**Problem statement:** Down to the last line, print the data that follows exactly, without its pictures.

**Recorded data:**
•••••
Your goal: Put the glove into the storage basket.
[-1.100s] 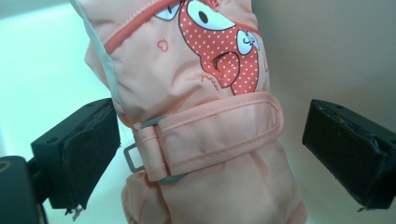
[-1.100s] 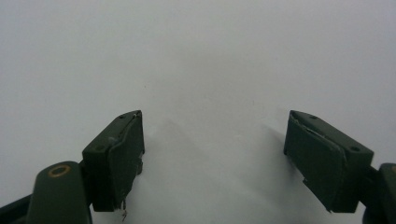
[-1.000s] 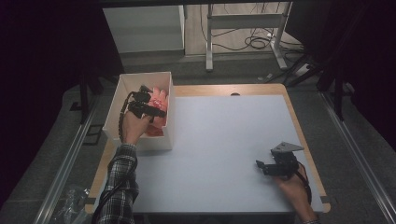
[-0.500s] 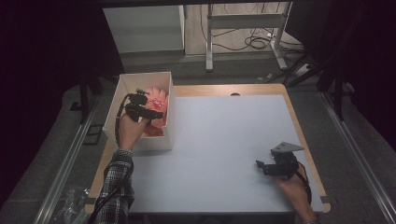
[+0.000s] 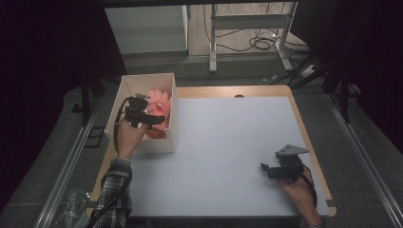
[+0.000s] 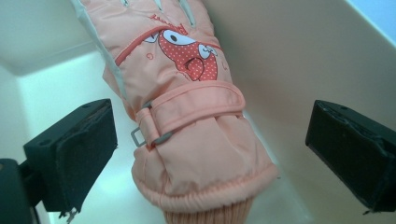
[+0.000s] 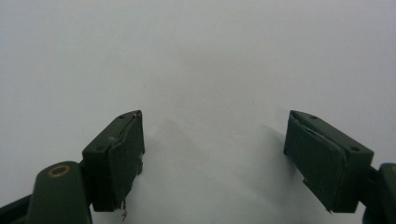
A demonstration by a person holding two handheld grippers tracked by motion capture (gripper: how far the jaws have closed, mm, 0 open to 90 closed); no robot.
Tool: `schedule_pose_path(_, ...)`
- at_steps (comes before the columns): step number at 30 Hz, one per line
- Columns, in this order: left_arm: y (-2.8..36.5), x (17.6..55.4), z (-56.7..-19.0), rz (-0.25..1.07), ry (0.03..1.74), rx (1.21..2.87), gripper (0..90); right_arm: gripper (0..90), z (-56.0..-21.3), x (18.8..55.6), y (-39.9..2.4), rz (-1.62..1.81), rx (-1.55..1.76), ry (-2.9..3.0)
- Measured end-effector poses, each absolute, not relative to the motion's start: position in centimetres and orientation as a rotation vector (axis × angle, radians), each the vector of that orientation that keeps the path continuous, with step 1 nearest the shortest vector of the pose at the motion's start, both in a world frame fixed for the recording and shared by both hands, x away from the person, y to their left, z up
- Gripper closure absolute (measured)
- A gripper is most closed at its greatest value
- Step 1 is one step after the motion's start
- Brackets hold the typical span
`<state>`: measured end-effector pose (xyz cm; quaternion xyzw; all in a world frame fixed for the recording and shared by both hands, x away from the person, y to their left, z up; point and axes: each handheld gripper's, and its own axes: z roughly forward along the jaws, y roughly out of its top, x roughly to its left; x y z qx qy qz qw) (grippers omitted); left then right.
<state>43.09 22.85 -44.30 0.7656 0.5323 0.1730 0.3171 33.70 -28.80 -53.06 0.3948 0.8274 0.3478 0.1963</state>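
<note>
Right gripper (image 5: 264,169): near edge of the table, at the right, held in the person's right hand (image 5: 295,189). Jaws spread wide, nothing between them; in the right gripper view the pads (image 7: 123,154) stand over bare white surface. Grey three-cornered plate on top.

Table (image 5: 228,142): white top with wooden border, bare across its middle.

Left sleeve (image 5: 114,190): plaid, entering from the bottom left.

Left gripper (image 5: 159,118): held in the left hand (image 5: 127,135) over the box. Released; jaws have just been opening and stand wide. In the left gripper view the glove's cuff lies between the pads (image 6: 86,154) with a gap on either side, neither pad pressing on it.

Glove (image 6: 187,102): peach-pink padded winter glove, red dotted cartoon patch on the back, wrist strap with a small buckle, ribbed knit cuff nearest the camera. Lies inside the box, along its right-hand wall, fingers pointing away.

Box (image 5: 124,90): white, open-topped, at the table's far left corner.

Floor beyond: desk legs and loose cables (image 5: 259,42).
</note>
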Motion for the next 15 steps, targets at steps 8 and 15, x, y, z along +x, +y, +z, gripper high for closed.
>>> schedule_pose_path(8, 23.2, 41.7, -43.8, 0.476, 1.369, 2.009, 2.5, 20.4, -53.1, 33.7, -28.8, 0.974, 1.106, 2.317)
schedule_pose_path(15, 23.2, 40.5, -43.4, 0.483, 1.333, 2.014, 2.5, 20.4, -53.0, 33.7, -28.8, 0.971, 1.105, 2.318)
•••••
**Expected answer:**
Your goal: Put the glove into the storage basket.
[-1.100s] 
[-1.100s] 
[-1.000s] 
[-0.500s] 
[+0.000s] 
[+0.000s] 
[+0.000s] 
A demonstration by a person holding two handheld grippers tracked by motion capture (gripper: how far the jaws have closed, mm, 0 open to 90 closed); no robot.
Tool: `schedule_pose_path(_, ...)`
- at_steps (comes before the columns): step number at 30 Hz, one per line
- Columns, in this order: left_arm: y (-2.8..36.5), x (17.6..55.4), z (-56.7..-19.0), rz (-0.25..1.07), ry (0.03..1.74), rx (1.21..2.87), gripper (0..90); right_arm: gripper (0..90), z (-56.0..-21.3), x (18.8..55.6), y (-39.9..2.4), rz (-1.62..1.81), rx (-1.55..1.76), ry (-2.9..3.0)
- Measured end-effector poses, each absolute, not relative to the motion's start: position in centimetres and orientation as a rotation vector (axis × angle, radians), each the vector of that orientation that keeps the path continuous, with step 1 nearest the shortest vector of the pose at the motion's start, both in a world frame fixed for the recording and shared by both hands, x away from the person, y to their left, z up
- Gripper closure absolute (measured)
- A gripper is most closed at its greatest value
- Step 1 is one step after the motion's start
- Brackets hold the typical span
`<state>`: measured end-effector pose (xyz cm; quaternion xyzw; all in a world frame fixed for the recording and shared by both hands, x away from the person, y to their left, z up; point and axes: each handheld gripper's, and its own axes: z roughly forward along the jaws, y roughly out of its top, x roughly to its left; x y z qx qy qz qw) (grippers omitted); left then right.
<state>43.09 22.85 -44.30 0.7656 0.5323 0.1730 0.3171 33.70 -28.80 -53.06 0.3948 0.8274 0.3478 0.1963</state>
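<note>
Right gripper (image 5: 264,169): near edge of the table, at the right, held in the person's right hand (image 5: 295,189). Jaws spread wide, nothing between them; in the right gripper view the pads (image 7: 123,154) stand over bare white surface. Grey three-cornered plate on top.

Table (image 5: 228,142): white top with wooden border, bare across its middle.

Left sleeve (image 5: 114,190): plaid, entering from the bottom left.

Left gripper (image 5: 159,118): held in the left hand (image 5: 127,135) over the box. Released; jaws have just been opening and stand wide. In the left gripper view the glove's cuff lies between the pads (image 6: 86,154) with a gap on either side, neither pad pressing on it.

Glove (image 6: 187,102): peach-pink padded winter glove, red dotted cartoon patch on the back, wrist strap with a small buckle, ribbed knit cuff nearest the camera. Lies inside the box, along its right-hand wall, fingers pointing away.

Box (image 5: 124,90): white, open-topped, at the table's far left corner.

Floor beyond: desk legs and loose cables (image 5: 259,42).
</note>
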Motion for the next 15 steps, targets at steps 8 and 15, x, y, z along +x, +y, +z, gripper high for closed.
>>> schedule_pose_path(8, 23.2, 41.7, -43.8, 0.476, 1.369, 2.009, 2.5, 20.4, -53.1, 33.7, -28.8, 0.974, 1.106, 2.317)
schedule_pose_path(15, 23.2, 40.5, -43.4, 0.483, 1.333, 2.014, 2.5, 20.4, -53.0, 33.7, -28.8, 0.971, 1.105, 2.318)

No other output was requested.